Hé Bingyu, co-chief analyst of China Securities (600918), told reporters that the panic trading will likely last about one quarter. He explained that it takes at least one quarter for the panic at the start of the year to be validated by financial data. If the latest quarterly reports show no deterioration, panic sentiment will weaken significantly. After a quarter of adjustment, most panic positions will have been cleared, reducing the likelihood of large-scale sell-offs. However, he warned that if operational or financial data turn negative, the adjustment period could extend.
Zhang Lin, chief of the Communications Industry at Industrial Securities’ Institute of Economics and Finance, shared a similar view, expecting the correction to last 1–2 quarters until the new quarterly reports provide a basic test of fundamentals. He noted that sector differentiation will become clear with the release of earnings: companies that demonstrate AI-driven cost optimization or improve service efficiency and ARPU (average revenue per user) through “human-machine collaboration” will lead the valuation recovery; those slower to adapt will see a longer valuation restructuring process. The true sign of stabilization will be when leading companies confirm that AI technology does not erode core profit margins but instead becomes a new growth engine.
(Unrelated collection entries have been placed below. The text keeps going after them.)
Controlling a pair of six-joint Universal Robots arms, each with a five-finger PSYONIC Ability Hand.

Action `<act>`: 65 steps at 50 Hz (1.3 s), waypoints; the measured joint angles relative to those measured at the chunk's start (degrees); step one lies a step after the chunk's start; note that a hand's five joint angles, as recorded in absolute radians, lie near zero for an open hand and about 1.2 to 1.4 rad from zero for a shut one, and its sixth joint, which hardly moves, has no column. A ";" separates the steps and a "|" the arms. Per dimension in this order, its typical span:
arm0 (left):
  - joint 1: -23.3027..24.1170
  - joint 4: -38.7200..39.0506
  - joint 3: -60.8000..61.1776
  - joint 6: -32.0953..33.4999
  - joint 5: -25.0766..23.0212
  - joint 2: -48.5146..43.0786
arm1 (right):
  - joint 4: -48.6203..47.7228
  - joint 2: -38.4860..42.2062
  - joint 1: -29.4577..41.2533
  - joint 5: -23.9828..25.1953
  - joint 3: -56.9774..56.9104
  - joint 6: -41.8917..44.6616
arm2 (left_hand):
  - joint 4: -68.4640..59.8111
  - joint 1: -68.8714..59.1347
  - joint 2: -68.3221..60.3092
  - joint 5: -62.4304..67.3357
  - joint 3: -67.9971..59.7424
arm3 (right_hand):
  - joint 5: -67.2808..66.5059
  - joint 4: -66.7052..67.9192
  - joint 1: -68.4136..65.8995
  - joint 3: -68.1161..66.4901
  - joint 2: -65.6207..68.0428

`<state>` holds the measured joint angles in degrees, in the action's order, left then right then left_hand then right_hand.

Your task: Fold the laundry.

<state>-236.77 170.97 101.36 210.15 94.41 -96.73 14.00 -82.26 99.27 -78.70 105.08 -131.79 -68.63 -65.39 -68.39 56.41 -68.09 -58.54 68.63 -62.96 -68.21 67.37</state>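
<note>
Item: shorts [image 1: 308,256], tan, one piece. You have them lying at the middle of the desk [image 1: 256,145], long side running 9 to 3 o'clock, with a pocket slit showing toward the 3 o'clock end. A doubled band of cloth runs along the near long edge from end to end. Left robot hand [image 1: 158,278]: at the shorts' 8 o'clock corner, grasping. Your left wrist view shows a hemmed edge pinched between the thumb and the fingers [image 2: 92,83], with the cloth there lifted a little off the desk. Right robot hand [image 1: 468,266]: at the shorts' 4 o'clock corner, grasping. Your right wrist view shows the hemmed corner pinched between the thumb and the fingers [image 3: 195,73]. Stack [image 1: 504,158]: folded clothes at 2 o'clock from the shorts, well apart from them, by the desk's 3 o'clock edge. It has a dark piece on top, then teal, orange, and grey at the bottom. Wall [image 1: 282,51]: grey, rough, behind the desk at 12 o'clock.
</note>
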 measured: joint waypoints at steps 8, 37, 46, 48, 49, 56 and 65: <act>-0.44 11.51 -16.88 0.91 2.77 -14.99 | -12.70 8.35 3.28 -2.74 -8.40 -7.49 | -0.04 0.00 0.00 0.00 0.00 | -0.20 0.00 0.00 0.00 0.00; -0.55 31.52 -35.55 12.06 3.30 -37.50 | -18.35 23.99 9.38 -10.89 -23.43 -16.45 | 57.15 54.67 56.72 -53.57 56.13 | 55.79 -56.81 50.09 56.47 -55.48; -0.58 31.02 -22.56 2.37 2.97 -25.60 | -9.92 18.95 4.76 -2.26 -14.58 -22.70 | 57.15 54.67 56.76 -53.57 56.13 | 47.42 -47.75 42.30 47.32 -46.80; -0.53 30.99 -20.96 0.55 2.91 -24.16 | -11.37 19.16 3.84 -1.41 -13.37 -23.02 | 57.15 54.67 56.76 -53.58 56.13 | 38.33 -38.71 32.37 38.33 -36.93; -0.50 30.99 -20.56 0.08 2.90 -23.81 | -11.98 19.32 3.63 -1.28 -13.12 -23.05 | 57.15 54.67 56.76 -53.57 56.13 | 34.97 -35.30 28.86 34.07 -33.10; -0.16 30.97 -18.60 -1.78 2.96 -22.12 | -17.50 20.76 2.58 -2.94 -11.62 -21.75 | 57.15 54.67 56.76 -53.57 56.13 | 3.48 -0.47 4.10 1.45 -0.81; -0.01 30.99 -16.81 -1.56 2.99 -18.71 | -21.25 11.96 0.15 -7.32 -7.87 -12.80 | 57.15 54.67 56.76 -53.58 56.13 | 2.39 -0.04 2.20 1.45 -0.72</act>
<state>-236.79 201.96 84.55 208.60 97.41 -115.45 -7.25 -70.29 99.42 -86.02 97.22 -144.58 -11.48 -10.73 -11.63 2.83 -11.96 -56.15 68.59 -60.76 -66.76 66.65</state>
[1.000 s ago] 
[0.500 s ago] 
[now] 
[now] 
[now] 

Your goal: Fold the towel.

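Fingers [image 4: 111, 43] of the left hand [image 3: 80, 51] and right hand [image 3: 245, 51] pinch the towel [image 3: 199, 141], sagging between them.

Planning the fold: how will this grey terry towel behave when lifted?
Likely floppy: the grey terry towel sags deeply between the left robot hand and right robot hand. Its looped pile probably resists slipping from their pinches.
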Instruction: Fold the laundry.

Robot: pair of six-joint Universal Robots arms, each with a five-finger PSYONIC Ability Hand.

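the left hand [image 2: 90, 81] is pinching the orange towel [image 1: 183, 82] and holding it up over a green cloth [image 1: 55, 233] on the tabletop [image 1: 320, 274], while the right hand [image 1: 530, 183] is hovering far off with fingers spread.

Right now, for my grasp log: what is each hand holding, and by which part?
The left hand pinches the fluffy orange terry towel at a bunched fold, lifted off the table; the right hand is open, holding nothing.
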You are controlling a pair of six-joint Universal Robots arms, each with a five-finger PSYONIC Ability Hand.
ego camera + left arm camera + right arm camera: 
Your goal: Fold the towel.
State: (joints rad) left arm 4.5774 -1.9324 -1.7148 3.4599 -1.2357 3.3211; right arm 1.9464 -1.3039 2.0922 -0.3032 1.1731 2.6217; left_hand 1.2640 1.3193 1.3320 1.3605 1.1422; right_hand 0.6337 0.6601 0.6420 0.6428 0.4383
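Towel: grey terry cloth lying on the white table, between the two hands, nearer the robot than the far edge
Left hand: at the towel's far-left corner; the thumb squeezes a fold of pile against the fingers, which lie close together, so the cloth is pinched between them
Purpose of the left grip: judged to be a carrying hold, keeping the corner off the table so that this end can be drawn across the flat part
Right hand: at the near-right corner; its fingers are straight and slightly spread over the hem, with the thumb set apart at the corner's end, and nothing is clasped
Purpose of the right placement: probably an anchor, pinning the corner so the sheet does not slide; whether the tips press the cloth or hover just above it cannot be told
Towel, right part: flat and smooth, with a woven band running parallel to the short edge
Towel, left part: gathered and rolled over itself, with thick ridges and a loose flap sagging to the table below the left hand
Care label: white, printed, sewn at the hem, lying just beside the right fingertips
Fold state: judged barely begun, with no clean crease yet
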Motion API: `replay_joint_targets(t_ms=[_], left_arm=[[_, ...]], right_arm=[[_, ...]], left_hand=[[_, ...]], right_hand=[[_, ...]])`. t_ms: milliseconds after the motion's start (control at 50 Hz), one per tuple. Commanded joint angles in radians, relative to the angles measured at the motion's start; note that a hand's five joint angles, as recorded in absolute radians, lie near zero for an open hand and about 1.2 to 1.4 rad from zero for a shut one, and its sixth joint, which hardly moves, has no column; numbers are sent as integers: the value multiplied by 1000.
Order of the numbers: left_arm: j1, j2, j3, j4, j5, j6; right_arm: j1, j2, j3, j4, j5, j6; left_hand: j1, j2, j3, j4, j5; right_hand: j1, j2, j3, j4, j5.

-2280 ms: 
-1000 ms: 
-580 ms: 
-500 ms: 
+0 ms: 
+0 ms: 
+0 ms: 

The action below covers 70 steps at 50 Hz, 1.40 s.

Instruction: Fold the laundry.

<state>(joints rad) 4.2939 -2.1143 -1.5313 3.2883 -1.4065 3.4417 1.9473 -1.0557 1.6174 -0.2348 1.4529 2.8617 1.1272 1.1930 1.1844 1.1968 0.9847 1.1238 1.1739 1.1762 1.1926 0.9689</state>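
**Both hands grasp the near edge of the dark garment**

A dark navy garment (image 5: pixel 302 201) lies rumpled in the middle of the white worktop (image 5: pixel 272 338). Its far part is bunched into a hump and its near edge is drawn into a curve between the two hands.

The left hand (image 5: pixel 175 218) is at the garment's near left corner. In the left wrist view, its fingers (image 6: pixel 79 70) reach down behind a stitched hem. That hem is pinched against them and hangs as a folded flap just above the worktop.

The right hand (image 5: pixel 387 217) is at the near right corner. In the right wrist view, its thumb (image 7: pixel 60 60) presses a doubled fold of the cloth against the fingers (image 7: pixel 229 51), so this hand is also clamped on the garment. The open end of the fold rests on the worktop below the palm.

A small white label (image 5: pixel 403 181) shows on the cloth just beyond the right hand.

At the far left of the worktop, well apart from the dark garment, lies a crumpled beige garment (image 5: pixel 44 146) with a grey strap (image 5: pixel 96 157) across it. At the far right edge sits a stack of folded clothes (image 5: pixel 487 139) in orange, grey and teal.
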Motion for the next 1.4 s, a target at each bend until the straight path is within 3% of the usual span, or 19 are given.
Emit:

Wu Mingyuan provided a more detailed timeline: in the short term, the next 1–3 months will see increased volatility, with indiscriminate selling and rebounds intertwined. Any breakthrough in AI technology or downward revisions in earnings guidance could trigger a new round of sell-offs. In the medium term, 3–12 months, fundamentals will be tested, and differentiation will intensify. The second half of 2026 will be a critical point—if layoffs in the software industry occur earlier, panic will intensify. Long-term, 1–3 years, a new order will be established, with SaaS (Software as a Service) shifting toward a “usage + results” hybrid model, and platform companies with native AI capabilities will emerge.
Some institutions are relatively optimistic. Yang Cheng believes panic is gradually easing, and the market will enter a phase of “seeking truth from facts.” Liu Yang, deputy general manager of Shenwan Hongyuan Research, and Huang Zhonghuang, chief analyst of computers, said that based on the global risk appetite changes in February, the market correction has entered its latter stage, and we are currently in a phase of calming pessimism.